▶ Your instructions: Copy each line below holding "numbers".
..........
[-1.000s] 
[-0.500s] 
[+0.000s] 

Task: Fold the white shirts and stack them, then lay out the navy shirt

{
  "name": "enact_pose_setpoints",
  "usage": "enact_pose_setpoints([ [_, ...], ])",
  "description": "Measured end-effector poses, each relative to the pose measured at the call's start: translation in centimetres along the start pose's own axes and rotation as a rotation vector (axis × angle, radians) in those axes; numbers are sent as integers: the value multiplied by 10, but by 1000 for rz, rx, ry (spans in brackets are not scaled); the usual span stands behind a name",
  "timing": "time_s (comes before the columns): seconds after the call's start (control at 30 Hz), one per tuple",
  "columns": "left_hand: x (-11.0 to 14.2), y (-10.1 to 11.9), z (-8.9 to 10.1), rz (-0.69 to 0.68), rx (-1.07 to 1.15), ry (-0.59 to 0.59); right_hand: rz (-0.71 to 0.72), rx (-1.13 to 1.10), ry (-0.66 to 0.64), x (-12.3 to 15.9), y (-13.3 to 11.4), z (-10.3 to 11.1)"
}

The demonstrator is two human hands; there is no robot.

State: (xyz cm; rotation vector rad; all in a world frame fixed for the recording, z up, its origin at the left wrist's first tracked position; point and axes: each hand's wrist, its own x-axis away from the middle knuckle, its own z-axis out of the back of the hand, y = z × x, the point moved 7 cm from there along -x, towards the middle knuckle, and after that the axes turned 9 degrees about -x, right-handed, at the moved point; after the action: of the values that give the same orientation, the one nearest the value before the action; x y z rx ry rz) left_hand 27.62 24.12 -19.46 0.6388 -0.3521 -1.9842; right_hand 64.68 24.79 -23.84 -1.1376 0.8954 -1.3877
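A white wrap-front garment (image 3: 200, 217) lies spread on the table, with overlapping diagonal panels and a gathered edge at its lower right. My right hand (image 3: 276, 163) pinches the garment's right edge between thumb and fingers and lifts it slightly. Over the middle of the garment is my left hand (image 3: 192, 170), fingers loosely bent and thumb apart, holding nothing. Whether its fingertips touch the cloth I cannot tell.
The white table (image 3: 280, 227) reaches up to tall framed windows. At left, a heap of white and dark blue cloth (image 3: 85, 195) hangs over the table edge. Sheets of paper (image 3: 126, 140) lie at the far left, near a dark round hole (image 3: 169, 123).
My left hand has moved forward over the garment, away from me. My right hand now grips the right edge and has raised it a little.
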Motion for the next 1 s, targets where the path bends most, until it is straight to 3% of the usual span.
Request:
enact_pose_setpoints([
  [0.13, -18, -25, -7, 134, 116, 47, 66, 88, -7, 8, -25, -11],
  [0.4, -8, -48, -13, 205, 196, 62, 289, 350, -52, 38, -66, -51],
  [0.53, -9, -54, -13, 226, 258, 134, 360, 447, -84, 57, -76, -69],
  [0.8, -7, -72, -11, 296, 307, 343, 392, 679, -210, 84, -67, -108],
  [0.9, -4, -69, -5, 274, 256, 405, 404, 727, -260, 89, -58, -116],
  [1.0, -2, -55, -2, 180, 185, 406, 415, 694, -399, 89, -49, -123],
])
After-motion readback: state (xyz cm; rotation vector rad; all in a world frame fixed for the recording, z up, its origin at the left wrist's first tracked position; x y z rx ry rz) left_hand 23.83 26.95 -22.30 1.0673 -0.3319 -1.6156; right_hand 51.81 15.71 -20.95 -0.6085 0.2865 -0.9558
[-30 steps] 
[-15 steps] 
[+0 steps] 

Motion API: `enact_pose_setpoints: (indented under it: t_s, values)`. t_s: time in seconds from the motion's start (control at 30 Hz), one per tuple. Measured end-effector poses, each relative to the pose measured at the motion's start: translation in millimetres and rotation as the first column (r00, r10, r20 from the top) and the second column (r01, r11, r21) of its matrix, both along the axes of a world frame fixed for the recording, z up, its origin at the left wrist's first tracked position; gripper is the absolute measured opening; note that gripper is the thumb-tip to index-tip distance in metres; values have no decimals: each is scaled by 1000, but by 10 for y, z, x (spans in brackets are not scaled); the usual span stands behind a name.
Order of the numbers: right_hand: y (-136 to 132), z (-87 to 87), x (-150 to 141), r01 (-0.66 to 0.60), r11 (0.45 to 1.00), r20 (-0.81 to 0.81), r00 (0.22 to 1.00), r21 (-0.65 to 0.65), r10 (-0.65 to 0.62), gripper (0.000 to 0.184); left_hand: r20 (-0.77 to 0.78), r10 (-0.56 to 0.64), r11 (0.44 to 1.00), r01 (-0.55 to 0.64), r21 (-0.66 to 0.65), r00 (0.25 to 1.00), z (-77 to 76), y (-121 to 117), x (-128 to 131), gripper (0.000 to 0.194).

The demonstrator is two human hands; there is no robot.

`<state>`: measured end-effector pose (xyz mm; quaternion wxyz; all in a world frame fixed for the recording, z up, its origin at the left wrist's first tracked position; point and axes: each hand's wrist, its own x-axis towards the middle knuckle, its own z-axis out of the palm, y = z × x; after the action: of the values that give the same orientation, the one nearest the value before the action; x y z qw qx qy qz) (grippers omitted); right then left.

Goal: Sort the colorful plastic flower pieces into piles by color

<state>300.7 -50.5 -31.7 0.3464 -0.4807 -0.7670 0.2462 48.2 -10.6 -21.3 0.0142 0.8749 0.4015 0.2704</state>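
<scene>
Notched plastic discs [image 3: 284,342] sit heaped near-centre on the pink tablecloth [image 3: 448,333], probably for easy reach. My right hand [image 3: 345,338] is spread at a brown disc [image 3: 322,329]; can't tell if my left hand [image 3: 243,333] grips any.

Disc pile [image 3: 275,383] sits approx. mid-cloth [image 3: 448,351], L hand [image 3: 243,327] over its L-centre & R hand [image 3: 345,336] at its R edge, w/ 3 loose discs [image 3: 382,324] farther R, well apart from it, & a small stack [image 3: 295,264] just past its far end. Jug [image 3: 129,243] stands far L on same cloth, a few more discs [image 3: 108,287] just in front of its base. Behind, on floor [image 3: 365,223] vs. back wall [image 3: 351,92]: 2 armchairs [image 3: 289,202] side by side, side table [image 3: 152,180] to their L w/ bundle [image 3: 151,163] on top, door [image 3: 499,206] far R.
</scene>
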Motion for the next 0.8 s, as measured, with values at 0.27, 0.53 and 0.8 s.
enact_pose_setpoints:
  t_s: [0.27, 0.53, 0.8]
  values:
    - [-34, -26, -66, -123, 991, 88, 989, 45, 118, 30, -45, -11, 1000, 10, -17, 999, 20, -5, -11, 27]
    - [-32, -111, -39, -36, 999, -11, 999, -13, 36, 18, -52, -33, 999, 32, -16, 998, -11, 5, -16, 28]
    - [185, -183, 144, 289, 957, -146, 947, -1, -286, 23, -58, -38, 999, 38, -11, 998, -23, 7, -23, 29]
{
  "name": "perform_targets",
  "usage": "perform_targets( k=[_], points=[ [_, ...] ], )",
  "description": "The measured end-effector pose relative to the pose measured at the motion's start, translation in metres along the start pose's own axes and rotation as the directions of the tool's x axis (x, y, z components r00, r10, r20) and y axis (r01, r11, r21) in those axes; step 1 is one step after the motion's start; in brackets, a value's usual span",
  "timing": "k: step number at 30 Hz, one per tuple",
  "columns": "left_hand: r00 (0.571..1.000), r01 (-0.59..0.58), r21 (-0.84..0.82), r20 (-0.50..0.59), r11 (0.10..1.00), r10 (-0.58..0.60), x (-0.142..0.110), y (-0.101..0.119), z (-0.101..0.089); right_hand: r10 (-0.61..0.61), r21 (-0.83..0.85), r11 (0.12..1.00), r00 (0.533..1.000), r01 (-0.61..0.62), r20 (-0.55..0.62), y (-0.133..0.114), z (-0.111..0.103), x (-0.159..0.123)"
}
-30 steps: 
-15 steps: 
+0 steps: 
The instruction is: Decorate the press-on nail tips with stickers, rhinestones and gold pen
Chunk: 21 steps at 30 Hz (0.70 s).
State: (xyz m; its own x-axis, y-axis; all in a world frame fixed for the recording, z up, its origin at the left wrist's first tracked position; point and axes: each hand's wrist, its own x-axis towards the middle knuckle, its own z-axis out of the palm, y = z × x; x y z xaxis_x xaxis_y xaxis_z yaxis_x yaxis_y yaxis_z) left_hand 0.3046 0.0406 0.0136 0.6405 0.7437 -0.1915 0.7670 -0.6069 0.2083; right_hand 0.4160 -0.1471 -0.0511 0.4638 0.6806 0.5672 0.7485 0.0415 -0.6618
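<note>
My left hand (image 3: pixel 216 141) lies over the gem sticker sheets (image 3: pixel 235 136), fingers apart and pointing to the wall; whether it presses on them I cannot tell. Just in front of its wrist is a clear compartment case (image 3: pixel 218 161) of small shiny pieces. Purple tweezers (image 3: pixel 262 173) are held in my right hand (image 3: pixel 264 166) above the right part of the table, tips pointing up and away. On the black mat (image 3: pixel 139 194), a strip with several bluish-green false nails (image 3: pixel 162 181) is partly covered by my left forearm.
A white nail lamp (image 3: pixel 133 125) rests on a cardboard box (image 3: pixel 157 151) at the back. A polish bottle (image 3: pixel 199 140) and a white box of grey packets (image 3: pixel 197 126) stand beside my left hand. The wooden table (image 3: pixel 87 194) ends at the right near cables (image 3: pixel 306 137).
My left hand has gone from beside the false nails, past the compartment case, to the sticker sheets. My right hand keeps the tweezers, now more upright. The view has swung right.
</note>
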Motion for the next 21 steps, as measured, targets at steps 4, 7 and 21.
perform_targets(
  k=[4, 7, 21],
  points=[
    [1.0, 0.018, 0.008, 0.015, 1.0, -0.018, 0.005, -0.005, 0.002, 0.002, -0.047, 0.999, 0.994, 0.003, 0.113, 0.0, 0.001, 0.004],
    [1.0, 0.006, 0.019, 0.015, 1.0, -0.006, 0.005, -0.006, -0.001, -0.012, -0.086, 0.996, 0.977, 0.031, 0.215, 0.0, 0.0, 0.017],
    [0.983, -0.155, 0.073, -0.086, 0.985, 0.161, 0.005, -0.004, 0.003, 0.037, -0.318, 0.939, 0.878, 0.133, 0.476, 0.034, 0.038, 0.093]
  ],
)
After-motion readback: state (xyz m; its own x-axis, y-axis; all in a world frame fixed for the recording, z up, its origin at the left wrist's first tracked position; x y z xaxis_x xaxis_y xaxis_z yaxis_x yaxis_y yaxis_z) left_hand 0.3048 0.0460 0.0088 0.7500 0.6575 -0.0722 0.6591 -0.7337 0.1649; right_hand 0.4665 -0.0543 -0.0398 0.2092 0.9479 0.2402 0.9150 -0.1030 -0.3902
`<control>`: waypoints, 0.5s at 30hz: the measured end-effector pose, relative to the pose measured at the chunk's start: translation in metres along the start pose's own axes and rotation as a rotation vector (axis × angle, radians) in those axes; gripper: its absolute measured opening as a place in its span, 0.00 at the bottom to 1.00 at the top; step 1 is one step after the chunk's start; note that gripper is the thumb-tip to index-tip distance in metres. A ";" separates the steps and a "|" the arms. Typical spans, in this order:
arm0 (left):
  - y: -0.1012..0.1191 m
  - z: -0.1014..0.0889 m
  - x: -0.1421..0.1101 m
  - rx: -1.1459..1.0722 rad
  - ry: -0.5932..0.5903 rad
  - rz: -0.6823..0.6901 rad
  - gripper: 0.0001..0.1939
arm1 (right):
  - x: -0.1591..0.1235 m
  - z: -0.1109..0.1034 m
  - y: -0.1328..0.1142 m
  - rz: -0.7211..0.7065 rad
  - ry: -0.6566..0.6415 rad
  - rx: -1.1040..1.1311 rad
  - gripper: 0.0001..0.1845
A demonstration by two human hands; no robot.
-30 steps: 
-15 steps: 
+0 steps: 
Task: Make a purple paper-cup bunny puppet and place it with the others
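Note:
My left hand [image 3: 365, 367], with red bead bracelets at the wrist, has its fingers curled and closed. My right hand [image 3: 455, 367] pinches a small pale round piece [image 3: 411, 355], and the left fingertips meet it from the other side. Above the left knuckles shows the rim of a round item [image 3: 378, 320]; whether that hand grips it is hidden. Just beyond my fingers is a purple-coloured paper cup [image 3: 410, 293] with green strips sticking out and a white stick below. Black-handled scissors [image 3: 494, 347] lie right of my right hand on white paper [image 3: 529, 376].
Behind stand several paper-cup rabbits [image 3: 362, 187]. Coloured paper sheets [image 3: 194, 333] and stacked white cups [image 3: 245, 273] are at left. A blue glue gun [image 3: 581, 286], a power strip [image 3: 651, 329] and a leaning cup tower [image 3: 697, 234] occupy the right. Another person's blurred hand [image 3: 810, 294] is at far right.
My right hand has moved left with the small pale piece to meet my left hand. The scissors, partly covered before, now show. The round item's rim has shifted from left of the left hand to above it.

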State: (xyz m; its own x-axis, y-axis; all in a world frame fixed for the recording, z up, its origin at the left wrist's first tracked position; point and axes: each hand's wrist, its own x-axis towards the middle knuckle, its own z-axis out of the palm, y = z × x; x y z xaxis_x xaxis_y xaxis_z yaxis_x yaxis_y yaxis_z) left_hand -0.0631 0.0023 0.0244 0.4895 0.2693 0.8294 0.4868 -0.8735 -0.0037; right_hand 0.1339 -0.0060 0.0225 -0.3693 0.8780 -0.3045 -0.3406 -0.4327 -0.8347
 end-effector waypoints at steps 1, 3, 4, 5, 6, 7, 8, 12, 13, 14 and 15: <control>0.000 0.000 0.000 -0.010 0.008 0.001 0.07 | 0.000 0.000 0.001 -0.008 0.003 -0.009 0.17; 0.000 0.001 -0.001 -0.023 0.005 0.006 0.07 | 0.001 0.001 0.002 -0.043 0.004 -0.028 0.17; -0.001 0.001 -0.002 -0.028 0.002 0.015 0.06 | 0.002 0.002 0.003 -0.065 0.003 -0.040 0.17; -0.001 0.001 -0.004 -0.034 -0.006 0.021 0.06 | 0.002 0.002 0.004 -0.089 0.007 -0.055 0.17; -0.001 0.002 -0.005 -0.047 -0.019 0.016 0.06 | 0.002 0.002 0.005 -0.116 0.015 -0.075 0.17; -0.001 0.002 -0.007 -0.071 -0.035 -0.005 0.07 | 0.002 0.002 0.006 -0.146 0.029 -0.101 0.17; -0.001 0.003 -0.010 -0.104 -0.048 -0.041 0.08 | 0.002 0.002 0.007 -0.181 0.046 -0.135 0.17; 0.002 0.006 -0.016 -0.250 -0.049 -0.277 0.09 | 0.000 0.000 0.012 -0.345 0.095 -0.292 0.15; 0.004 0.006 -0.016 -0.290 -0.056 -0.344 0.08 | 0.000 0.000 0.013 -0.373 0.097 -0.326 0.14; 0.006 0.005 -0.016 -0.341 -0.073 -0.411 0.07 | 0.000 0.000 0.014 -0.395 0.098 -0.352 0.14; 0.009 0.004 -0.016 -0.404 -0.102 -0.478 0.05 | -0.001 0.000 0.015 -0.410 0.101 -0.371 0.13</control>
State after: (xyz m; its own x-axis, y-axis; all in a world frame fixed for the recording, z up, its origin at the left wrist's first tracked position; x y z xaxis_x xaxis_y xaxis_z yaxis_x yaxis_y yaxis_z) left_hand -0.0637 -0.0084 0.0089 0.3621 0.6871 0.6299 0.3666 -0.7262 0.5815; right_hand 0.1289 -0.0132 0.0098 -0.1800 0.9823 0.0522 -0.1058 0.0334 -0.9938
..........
▶ Written solution:
  "description": "Measured end-effector poses, each relative to the pose measured at the call's start: translation in centimetres along the start pose's own axes and rotation as a rotation vector (axis × angle, radians) in those axes; numbers are sent as integers: the value multiplied by 10, but by 1000 for rz, rx, ry (spans in brackets are not scaled); the usual span stands behind a name",
Order of the numbers: right_hand: y (-136 to 132), z (-87 to 87), x (-150 to 141), r01 (-0.66 to 0.60), r11 (0.45 to 1.00), r20 (-0.81 to 0.81), r00 (0.22 to 1.00), r21 (-0.65 to 0.65), r10 (-0.65 to 0.62), gripper (0.000 to 0.184); left_hand: r20 (-0.77 to 0.78), r10 (-0.56 to 0.64), r11 (0.44 to 1.00), r01 (-0.55 to 0.64), r21 (-0.66 to 0.65), r00 (0.25 to 1.00), z (-77 to 76), y (-121 to 117), x (-128 to 131), gripper (0.000 to 0.194).

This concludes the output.